Den eigenen Konsum von Niacin genau im Auge zu behalten, das ist aber nicht ganz so banal, wie es tönt. Niacin darf nämlich nicht nur Pillen und Pulvern zugesetzt werden, sondern auch Lebensmitteln. In der Schweiz dürfen angereicherte Lebensmittel bis zu 200 Milligramm Niacin und Nahrungsergänzungsmittel bis zu 600 Milligramm pro Tagesportion enthalten. In der EU sind noch keine Höchstmengen festgelegt.

Welchen Lebensmitteln in der Schweiz oder Deutschland derzeit Niacin zugesetzt wird, dazu gibt es keine offiziellen Listen. Denn eine Anreicherung muss nicht registriert, sondern nur auf der Verpackung deklariert werden. Manchen Backwaren, Frühstückscerealien oder Fruchtsäften wird zum Beispiel Niacin zugesetzt.

In den USA und anderen Ländern wird jedes Mehl mit Niacin angereichert. Das hat historische Gründe: Während der Great Depression in den 1920er Jahren und 1930er Jahren konnten sich viele Menschen nicht ausgewogenen ernähren. Sie assen vor allem Mais- und Getreideprodukte. Doch damit allein kann man nicht die nötige Tagesdosis Vitamin B3 – und auch anderer Vitamine – erreichen. Tausende Menschen starben an Vitamin-B3-Mangel.

Auch zu viel Vitamin A oder E schadet

Eine Reduktion von Nahrungsergänzungsmitteln könnte nicht nur im Hinblick auf Niacin angebracht sein. Beispielsweise schadet eine dauerhafte Überdosierung von Vitamin A dem Knochenbau und erhöht bei Rauchern das Risiko für Lungenkrebs. Zu viel Vitamin E kann Magen-Darm-Beschwerden verursachen oder erhöht das Risiko für Prostatakrebs. Menschen, die über einen längeren Zeitraum hinweg hochdosierte Multivitaminpräparate mit viel Vitamin A, E und Betacarotin einnahmen, lebten im Durchschnitt weniger lang als Kontrollprobanden.

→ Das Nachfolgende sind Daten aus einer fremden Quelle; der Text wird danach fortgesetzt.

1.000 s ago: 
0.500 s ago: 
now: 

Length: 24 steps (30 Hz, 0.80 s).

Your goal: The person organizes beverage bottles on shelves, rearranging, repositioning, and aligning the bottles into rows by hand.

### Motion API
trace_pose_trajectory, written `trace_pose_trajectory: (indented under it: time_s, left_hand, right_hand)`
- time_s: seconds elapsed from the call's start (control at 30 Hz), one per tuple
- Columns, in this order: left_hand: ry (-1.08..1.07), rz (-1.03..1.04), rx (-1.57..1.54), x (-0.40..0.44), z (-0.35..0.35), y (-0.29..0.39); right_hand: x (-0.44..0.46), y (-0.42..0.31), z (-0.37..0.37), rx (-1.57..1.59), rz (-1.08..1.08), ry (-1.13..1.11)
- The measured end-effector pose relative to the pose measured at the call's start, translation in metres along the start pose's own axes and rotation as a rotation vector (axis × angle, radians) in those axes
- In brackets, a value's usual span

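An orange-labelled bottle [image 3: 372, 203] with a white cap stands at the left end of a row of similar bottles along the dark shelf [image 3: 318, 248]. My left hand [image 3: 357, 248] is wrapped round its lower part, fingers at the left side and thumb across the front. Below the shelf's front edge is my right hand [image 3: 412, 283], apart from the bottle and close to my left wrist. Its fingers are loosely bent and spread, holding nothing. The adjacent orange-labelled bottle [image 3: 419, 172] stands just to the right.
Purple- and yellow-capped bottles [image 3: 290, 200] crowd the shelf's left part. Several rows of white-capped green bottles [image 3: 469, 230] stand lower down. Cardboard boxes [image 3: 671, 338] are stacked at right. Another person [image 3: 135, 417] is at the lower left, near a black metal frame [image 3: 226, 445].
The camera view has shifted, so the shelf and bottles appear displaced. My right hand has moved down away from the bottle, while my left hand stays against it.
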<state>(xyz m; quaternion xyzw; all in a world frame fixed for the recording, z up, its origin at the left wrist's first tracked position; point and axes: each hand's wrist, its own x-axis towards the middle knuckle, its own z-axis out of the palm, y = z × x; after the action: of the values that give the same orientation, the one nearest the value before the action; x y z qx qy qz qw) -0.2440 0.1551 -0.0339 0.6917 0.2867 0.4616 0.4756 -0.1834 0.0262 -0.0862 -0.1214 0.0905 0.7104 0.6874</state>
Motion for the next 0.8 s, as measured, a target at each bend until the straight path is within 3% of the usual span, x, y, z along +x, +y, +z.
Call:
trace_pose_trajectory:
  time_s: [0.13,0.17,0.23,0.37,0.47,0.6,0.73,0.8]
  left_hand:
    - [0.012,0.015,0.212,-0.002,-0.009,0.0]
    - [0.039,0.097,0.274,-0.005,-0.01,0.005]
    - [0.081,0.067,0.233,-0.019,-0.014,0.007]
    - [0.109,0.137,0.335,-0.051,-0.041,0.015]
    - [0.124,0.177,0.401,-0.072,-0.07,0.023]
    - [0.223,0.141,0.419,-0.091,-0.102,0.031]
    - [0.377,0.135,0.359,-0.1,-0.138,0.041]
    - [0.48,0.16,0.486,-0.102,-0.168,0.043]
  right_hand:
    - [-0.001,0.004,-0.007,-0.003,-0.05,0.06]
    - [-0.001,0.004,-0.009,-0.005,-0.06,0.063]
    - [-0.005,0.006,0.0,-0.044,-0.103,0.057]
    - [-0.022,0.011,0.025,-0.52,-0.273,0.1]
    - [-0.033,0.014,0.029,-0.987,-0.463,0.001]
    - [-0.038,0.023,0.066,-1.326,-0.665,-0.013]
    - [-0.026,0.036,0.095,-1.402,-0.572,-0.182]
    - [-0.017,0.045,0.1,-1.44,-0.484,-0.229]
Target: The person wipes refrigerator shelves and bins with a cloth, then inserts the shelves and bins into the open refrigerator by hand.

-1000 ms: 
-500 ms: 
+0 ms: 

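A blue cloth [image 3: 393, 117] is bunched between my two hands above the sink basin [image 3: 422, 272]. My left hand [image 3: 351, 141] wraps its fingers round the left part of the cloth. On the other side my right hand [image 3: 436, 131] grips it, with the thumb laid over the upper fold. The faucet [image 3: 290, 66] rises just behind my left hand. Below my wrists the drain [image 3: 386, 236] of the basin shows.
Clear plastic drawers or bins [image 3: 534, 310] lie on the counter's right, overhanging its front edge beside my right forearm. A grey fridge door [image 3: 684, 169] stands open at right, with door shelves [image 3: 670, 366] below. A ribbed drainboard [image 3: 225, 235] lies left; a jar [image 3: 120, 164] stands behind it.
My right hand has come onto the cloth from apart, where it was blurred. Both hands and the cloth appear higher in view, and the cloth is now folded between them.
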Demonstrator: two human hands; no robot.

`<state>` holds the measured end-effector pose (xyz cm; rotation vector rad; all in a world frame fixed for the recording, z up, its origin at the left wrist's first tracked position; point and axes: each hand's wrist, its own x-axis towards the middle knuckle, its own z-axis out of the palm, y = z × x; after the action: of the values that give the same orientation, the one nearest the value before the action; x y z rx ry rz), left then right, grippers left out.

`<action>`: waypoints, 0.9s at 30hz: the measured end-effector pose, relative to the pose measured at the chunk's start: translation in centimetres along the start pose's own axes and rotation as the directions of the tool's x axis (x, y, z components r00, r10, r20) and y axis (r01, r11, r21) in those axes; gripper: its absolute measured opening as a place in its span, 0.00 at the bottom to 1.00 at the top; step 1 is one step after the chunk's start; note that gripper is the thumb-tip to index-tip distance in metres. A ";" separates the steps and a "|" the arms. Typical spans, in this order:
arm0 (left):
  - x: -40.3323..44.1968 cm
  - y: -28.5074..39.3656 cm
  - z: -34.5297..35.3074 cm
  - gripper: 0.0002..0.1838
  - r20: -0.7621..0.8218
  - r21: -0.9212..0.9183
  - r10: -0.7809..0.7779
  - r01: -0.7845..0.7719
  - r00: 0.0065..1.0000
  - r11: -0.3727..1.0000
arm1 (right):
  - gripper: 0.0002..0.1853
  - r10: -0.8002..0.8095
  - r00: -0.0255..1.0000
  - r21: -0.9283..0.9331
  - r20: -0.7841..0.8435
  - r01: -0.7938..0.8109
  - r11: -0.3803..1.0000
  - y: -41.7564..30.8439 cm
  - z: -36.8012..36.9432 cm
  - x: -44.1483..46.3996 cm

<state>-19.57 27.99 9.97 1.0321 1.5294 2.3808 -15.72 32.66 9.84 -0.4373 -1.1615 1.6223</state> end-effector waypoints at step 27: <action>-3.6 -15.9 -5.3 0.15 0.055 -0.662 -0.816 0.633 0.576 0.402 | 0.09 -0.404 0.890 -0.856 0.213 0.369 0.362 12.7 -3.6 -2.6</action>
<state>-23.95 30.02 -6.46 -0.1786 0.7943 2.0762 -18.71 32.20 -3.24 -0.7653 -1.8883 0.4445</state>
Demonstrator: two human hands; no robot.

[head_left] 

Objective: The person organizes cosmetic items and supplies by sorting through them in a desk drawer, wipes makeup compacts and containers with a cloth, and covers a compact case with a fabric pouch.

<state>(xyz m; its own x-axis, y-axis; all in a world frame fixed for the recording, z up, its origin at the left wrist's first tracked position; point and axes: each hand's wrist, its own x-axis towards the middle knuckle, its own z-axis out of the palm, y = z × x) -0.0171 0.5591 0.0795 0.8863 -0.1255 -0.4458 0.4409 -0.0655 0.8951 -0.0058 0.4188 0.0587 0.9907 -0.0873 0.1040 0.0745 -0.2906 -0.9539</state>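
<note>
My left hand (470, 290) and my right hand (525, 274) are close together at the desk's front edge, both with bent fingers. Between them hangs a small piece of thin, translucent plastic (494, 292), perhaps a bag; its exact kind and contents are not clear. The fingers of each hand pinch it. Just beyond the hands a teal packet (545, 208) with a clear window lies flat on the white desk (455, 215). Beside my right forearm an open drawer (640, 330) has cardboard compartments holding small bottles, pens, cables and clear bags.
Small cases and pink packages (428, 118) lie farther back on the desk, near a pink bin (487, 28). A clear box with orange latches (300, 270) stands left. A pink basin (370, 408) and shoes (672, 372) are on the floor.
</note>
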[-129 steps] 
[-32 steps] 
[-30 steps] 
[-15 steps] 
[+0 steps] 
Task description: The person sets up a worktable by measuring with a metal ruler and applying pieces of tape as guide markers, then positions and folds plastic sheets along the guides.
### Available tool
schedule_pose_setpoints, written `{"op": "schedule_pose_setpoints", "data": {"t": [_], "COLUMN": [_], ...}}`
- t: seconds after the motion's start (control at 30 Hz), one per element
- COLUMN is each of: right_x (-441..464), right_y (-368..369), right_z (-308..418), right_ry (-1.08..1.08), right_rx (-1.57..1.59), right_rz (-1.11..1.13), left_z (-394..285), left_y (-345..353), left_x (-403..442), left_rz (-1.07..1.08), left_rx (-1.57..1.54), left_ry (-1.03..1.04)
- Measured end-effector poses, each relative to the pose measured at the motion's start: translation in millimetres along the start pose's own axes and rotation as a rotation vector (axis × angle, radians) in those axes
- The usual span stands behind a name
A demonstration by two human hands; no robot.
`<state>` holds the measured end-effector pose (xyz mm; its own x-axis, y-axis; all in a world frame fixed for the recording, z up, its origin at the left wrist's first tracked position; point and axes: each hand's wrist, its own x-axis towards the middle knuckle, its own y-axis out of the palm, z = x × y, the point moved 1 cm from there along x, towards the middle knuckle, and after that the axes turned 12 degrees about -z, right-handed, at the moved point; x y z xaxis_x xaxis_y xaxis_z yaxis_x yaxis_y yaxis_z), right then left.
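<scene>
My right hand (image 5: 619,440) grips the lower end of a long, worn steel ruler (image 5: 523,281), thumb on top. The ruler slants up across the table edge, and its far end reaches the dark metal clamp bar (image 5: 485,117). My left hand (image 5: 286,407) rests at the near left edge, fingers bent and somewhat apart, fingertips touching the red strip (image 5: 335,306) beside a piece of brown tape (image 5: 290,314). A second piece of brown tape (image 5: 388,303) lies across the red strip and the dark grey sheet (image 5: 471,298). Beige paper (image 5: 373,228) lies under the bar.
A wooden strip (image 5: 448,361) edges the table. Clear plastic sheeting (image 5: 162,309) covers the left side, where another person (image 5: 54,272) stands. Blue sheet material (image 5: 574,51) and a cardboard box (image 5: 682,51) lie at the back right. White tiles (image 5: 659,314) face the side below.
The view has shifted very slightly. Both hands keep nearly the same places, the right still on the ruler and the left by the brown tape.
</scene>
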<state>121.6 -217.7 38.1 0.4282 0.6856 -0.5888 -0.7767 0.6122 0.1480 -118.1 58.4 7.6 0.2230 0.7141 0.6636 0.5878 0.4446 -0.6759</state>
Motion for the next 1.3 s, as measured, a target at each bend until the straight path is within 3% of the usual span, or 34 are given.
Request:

Zudem interagieren manche Vitamine und Mineralstoffe mit einigen Medikamenten und mindern oder verstärken deren Wirkung. Da für Schwangere und Stillende keine Erkenntnisse zu potenziell schädlichen Mengen vorliegen, sollten diese gemäss Fachgesellschaften keine Niacin-haltigen Nahrungsergänzungsmittel konsumieren.

Wie der Name schon sagt, sollen solche Produkte die Nahrung ergänzen, nicht ersetzen. Menschen verzichten aus verschiedenen Gründen auf gewisse Lebensmittel – oder sie können sich eine ausgewogene Ernährung nicht leisten. Andere haben wegen einer Erkrankung einen erhöhten Bedarf an manchen Vitaminen und Spurenelementen. Was und wie viel im Einzelfall jeweils wirklich nötig ist, das sollte man mit einer Ärztin oder einem Arzt abklären.